Only the lines with "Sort" in the entries below belong in the answer; please copy them.

Extracted data entries:
══════
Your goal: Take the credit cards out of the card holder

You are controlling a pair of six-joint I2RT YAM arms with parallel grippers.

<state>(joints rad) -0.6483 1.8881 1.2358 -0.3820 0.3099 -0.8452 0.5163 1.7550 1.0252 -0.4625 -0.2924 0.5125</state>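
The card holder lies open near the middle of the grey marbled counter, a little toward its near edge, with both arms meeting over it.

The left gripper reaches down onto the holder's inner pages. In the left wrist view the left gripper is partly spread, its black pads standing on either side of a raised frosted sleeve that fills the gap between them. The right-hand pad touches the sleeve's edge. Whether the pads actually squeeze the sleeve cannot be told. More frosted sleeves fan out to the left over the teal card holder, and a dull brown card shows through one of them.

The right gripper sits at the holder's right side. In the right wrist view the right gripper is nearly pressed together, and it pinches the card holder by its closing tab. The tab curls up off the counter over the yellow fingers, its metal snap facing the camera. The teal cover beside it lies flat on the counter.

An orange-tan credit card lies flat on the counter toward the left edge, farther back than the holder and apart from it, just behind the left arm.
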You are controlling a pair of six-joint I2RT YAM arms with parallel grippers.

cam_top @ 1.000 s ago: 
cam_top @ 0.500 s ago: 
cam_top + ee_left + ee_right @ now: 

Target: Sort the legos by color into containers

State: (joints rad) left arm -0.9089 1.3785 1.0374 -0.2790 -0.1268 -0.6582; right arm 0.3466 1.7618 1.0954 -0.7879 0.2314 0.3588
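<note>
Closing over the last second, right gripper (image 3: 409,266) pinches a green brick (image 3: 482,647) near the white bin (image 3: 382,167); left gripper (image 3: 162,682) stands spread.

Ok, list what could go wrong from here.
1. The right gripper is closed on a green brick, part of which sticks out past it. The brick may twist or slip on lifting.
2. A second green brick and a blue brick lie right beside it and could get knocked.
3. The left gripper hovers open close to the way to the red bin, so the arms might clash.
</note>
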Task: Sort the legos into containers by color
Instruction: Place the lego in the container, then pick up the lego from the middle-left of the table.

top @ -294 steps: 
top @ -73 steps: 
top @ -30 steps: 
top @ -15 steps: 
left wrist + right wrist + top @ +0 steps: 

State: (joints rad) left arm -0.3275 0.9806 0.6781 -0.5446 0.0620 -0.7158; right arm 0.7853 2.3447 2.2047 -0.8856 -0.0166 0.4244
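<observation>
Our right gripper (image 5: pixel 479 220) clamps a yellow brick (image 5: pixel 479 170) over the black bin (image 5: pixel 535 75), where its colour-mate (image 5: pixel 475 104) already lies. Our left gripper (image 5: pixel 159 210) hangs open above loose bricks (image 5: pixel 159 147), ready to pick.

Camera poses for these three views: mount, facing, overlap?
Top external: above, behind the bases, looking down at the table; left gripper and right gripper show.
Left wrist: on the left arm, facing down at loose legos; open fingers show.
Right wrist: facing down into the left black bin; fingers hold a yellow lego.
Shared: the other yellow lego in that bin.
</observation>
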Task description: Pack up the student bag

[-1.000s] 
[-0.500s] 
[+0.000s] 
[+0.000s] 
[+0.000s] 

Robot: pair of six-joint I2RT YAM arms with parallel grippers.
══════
- _ANSWER TO THE EXERCISE_
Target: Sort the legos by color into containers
Task: Sort the legos into containers by color

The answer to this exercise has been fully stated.